Every developer, at some point, faces resource allocation challenges. Whether it’s scheduling builds on a CI/CD runner, allocating meeting rooms, or optimizing CPU task execution, the core problem is often about selecting the maximum number of compatible tasks from a given set. This is precisely what the “Activity Selection” problem addresses.

It’s a foundational problem in computer science, particularly within the realm of greedy algorithms. Unlike complex dynamic programming solutions, Activity Selection elegantly demonstrates how a simple, locally optimal choice can lead to a globally optimal solution.

Let’s break it down.

What is the Activity Selection Problem?

Imagine you have a single resource (e.g., a meeting room, a CPU, yourself!) and a list of activities that need to use that resource. Each activity has a defined start time and finish time. Your goal is to select the largest possible number of activities that can be performed by the single resource, with the constraint that no two selected activities can overlap in time.

Key Characteristics:

  • Single Resource: Only one task can run at a time.
  • Start and Finish Times: Each activity i is defined by (s_i, f_i), where s_i is its start time and f_i is its finish time.
  • Non-overlapping: If you select activity i and activity j, they must not overlap. This means either f_i <= s_j (activity i finishes before j starts) or f_j <= s_i (activity j finishes before i starts).
  • Goal: Maximize the total number of selected activities.

The Greedy Insight: Why It Works

The brilliance of the Activity Selection problem lies in its simple, yet effective, greedy strategy. A greedy algorithm makes the locally optimal choice at each step, hoping this will lead to a globally optimal solution. For Activity Selection, this choice is:

Always select the activity that finishes earliest among the remaining compatible activities.

Why does this work?

Consider activities sorted by their finish times. If we pick the activity that finishes earliest, we free up the shared resource as quickly as possible. This leaves the maximum amount of time remaining for subsequent activities, thus maximizing the opportunities to schedule more tasks. Any other choice (e.g., picking an activity that starts earliest or is shortest in duration but finishes later) would potentially block more future activities.

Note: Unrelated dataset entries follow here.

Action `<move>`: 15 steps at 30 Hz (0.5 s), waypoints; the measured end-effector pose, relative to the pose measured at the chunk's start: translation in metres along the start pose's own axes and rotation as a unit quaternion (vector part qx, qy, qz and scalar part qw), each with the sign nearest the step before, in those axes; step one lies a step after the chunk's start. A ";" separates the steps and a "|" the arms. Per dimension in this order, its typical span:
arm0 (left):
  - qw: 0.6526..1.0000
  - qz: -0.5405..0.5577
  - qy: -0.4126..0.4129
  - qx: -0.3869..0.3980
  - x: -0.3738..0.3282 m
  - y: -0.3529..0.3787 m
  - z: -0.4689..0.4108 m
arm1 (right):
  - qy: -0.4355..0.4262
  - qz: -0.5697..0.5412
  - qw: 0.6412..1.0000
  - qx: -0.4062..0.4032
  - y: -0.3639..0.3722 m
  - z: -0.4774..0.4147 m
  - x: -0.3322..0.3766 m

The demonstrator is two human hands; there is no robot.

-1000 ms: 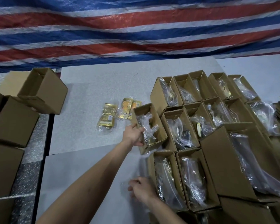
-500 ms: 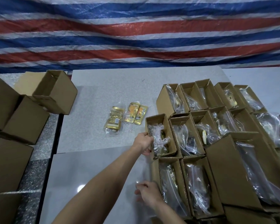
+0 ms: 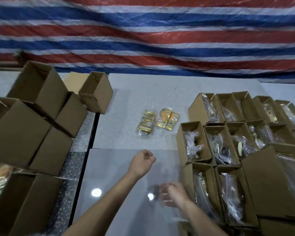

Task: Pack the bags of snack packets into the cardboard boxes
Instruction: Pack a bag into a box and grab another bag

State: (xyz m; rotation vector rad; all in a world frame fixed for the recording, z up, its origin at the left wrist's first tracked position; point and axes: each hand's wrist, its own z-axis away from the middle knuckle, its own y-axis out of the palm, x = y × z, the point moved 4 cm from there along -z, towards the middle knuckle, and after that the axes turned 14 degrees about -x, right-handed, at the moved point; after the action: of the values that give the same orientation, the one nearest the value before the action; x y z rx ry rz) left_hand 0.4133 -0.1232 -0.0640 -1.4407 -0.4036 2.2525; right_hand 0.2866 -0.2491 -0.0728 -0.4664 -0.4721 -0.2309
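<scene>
Two clear bags of snack packets lie on the grey table: a gold one (image 3: 145, 123) and an orange one (image 3: 168, 119). To the right stand several open cardboard boxes with bagged packets inside; the nearest is the box (image 3: 192, 142) at the cluster's left edge. My left hand (image 3: 143, 160) hovers over the table left of that box, fingers loosely curled, holding nothing. My right hand (image 3: 174, 195) is blurred, low beside the front box (image 3: 199, 189), and its curled fingers seem to pinch a thin clear plastic bag (image 3: 160, 208).
Empty brown boxes are stacked at the left, one (image 3: 95, 92) at the table's back corner and others (image 3: 19, 133) beside the table. A striped red, white and blue tarpaulin (image 3: 143, 40) hangs behind. A dark gap (image 3: 92, 133) runs between table slabs.
My left hand has let go of the box at the cluster's left edge and drawn back to the left. The view has swung left, bringing more empty boxes in.
</scene>
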 end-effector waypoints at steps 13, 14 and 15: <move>0.923 -0.266 0.058 -0.271 0.106 -0.214 0.049 | -0.009 -0.037 0.999 0.011 0.035 0.019 0.009; 0.905 -0.291 0.063 -0.305 0.112 -0.224 0.056 | -0.012 -0.035 0.999 0.014 0.037 0.020 0.007; 0.887 -0.306 0.065 -0.338 0.119 -0.234 0.063 | -0.013 -0.031 0.999 0.019 0.038 0.021 0.005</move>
State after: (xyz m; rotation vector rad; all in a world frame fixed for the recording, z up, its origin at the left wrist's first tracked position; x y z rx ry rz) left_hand 0.3595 0.1378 -0.0229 -1.4601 -1.4767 1.5373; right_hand 0.2949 -0.2060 -0.0682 -0.4186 -0.5172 -0.2760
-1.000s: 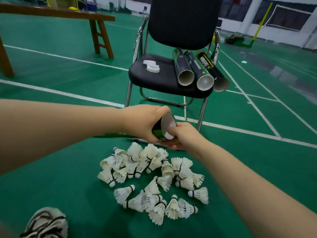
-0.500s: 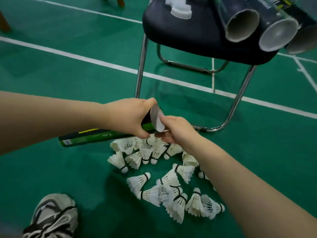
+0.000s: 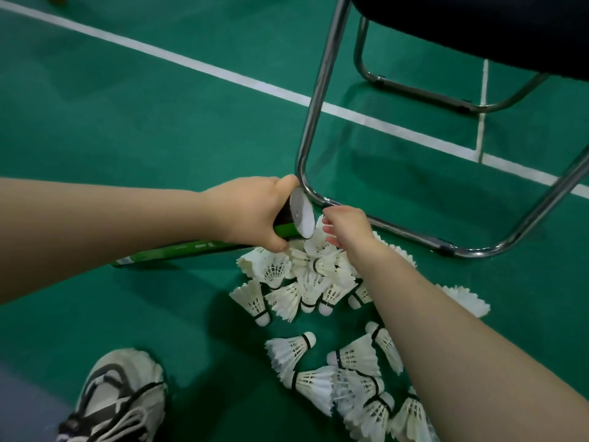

Note: This problem is a perfect fit for a greedy approach because it exhibits the “greedy choice property” and “optimal substructure.” The greedy choice (picking the earliest finishing activity) leaves an optimal subproblem, and combining these optimal choices yields an overall optimal solution.

The Algorithm Steps

  1. Sort Activities: Sort all given activities in non-decreasing order of their finish times. If two activities have the same finish time, their relative order doesn’t strictly matter for correctness, but sorting by start time as a secondary key can ensure deterministic output.
  2. Select First Activity: Choose the first activity from the sorted list. This activity, by definition, has the earliest finish time.
  3. Iterate and Select: Iterate through the remaining activities. For each activity, check if its start time is greater than or equal to the finish time of the last selected activity. If it is, select this current activity and update the “last selected activity’s finish time” to its finish time. If not, skip it.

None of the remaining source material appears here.